Las fuerzas iraquíes consolidaron ayer sus avances en el frente oriental de la ciudad de Mosul, donde combaten en varios puntos al grupo yihadista Estado Islámico (EI), que fue acusado de nuevo de secuestros y ejecuciones masivas tras el hallazgo de una fosa común.
Al noreste del bastión del EI en Irak, se registraron violentos combates en la estratégica comarca de Bashiqa, donde tropas kurdas "peshmergas" controlan ya gran parte del territorio y el centro de la ciudad homónima.
El general Aziz Weizi, responsable de la ofensiva lanzada ayer contra Bashiqa, explicó a EFE que cinco terroristas fallecieron en los enfrentamientos, mientras que otros seis murieron en ataques aéreos.

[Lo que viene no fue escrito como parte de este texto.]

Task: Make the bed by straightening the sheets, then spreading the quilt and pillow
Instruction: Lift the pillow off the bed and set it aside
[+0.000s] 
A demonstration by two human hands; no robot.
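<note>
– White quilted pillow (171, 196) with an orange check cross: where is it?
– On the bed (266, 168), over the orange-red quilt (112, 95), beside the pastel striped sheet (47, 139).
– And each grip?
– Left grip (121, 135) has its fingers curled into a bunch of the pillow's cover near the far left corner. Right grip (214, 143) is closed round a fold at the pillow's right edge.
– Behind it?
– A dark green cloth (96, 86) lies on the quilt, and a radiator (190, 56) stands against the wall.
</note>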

Entretanto, prosiguen las operaciones de búsqueda y persecución de yihadistas, algunos de los cuales se han escondido en túneles y refugios subterráneos en la comarca, conquistada por el EI en agosto de 2014.

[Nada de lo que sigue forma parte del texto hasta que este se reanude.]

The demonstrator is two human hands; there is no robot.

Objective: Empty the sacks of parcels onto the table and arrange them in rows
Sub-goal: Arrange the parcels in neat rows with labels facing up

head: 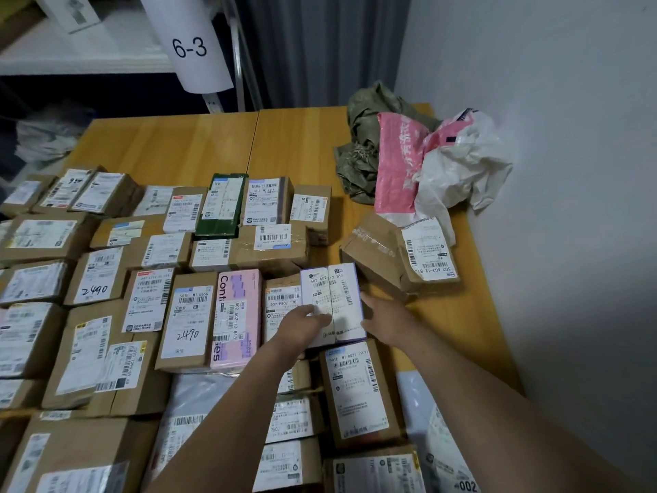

Todavía hay muchas viviendas y calles con artefactos explosivos, por lo que los "peshmergas" se dedican a detectarlos y desactivarlos, indicó Weizi.
La aviación de guerra de la coalición internacional, liderada por EE.UU., efectuó también varios bombardeos, que destruyeron posiciones del EI en Bashiqa. El dirigente militar kurdo Gayaz al Suryi adelantó en declaraciones a EFE que sus fuerzas liberarán por completo la zona en "unas horas".

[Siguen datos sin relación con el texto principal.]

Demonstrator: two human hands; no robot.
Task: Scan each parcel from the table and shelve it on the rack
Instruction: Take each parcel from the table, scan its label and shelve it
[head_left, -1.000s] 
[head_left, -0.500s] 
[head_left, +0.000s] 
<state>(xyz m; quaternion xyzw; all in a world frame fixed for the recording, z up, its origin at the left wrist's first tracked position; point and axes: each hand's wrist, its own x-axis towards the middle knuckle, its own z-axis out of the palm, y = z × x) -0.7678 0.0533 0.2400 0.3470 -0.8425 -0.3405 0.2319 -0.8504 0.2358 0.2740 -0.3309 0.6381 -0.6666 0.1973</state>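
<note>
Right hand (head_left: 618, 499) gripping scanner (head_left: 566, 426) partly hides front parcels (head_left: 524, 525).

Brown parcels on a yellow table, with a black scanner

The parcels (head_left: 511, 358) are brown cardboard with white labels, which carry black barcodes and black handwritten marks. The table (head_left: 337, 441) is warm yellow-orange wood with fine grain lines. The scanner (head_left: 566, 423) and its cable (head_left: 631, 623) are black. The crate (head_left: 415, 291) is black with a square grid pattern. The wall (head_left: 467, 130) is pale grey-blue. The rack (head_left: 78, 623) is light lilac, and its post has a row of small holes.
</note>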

También en el frente oriental, pero en interior de Mosul, los combates de centraron en el barrio de Al Karama, de donde fueron evacuadas numerosas familias. En el sector este de Mosul murió además ayer un cabecilla del EI, identificado como Ali Abdelwagab, junto a otros seis terroristas en enfrentamientos con fuerzas antiterroristas iraquíes.
El jefe del Comité de Seguridad del Consejo de la provincia de Nínive, cuya capital es Mosul, Mohamed al Bayati, dijo a EFE que Abdelwahab era el comandante de una de las brigadas de los "ingamaziyin", integradas por combatientes suicidas del EI de diversas nacionalidades.